◆ What the task asks ◆
From the first line to the last, retype everything below exactly, minus the pictures.

◆ Data segment ◆
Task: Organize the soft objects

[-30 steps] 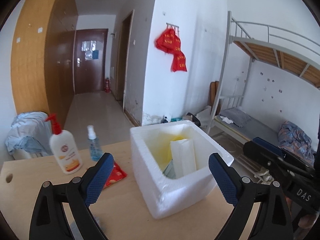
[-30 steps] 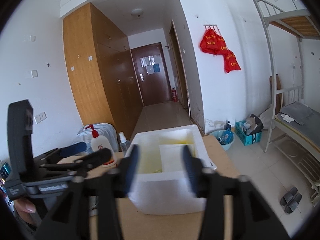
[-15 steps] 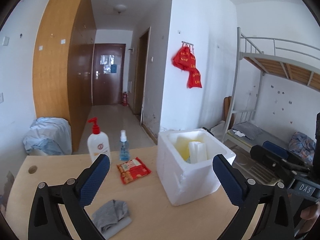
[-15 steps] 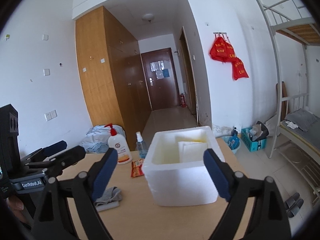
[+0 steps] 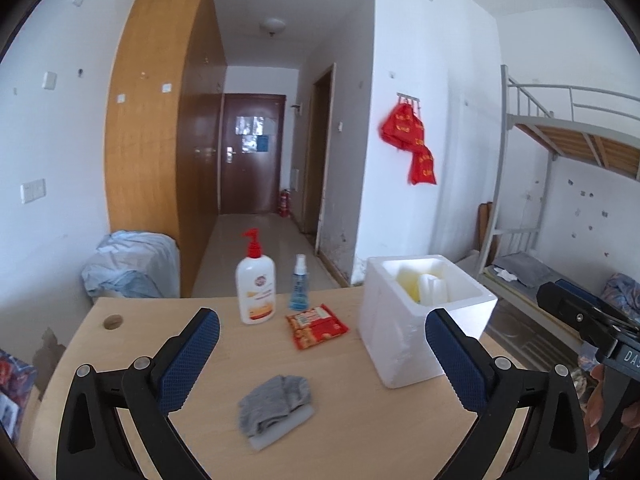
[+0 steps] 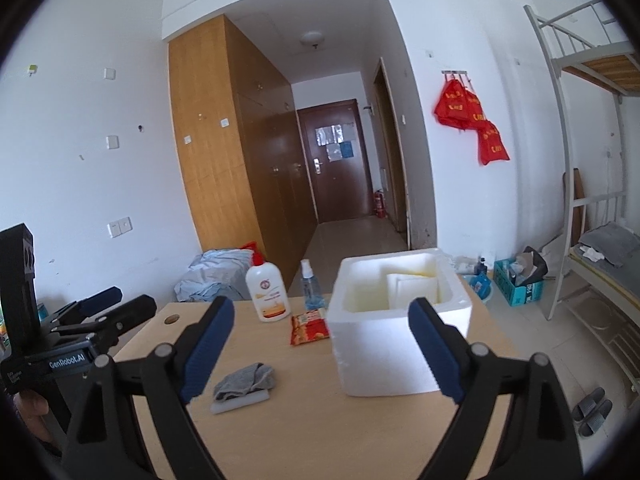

◆ Response area ◆
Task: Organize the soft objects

[-30 steps] 
[-30 steps] 
[-15 steps] 
[-15 steps] 
[+0 steps] 
[+0 steps] 

There is nothing further in this answer.